▶ _Task goal_: Below are entries; output exactly the lines from the one with "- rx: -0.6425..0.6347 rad" to the one with "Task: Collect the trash", both included, and nothing else.

══════════

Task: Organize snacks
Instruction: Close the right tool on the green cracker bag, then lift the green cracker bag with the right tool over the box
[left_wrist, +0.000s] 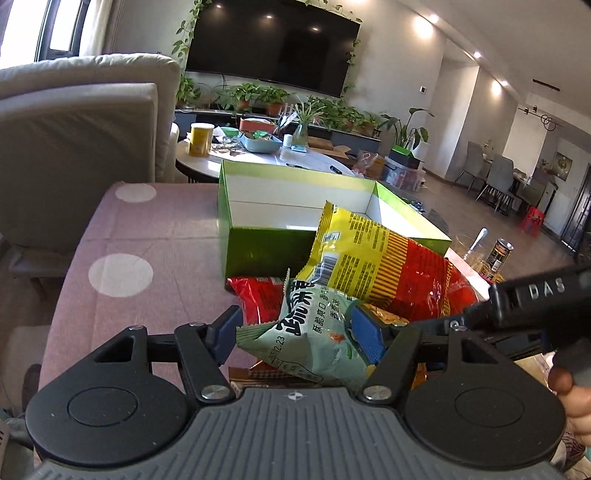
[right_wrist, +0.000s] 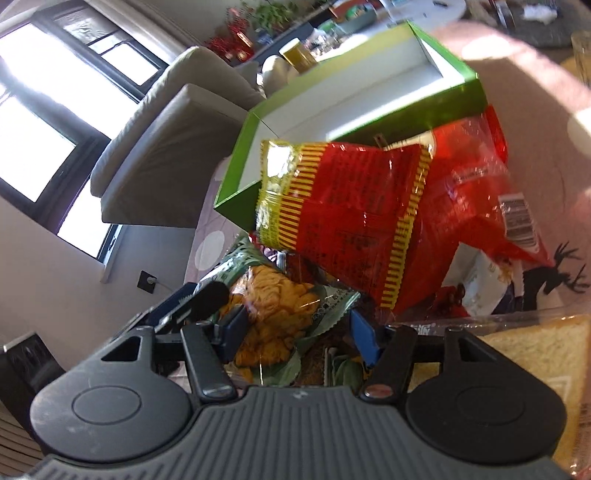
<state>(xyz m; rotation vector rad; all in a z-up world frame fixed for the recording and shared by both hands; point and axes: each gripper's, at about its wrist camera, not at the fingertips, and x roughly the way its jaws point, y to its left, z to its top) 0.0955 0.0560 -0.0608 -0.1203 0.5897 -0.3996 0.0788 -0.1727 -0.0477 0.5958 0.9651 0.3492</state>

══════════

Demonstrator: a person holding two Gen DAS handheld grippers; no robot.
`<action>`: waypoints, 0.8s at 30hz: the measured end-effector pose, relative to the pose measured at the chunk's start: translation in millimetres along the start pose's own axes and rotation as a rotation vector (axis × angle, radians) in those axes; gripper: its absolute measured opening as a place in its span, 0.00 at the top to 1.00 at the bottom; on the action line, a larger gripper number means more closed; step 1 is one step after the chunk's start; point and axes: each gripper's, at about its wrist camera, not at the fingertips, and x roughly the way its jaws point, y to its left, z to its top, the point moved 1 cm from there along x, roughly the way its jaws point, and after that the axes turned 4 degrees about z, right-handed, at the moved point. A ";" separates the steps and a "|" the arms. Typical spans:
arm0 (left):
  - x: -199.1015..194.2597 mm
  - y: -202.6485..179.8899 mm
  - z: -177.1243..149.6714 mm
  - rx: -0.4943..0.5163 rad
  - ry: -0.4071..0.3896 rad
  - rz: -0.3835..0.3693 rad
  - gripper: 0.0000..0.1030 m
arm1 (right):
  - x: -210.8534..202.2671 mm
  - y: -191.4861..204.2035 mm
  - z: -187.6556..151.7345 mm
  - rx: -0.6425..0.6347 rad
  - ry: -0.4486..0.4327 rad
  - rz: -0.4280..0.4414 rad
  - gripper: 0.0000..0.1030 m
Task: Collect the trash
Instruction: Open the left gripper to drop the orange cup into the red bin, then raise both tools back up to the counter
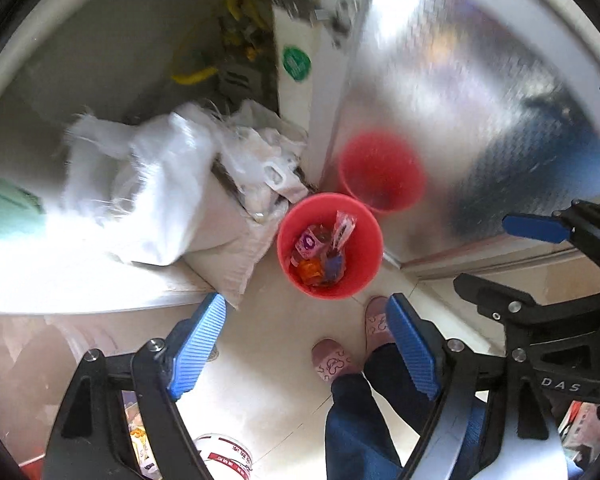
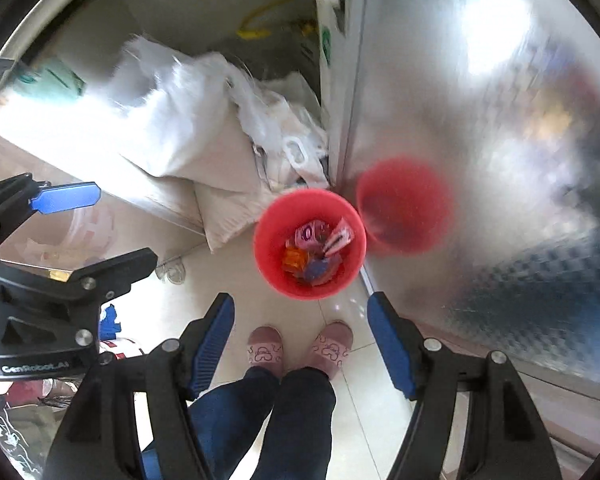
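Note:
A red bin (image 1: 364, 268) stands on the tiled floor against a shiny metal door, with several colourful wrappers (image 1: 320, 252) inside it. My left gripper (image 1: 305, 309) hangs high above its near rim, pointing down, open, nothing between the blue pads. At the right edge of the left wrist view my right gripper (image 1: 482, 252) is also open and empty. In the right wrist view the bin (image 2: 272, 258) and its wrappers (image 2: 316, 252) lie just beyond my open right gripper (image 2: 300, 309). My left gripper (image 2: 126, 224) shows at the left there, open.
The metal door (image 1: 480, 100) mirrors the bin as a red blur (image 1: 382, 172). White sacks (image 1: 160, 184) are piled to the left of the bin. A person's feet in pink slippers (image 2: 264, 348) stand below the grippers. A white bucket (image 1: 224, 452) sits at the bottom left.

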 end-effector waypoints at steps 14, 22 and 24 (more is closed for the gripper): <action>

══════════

▶ _Task output_:
  - rx: -0.6425..0.6347 rad
  - ry: -0.4486..0.4327 rad
  - rz: -0.4280..0.4414 rad
  - gripper: 0.0000..0.1030 m
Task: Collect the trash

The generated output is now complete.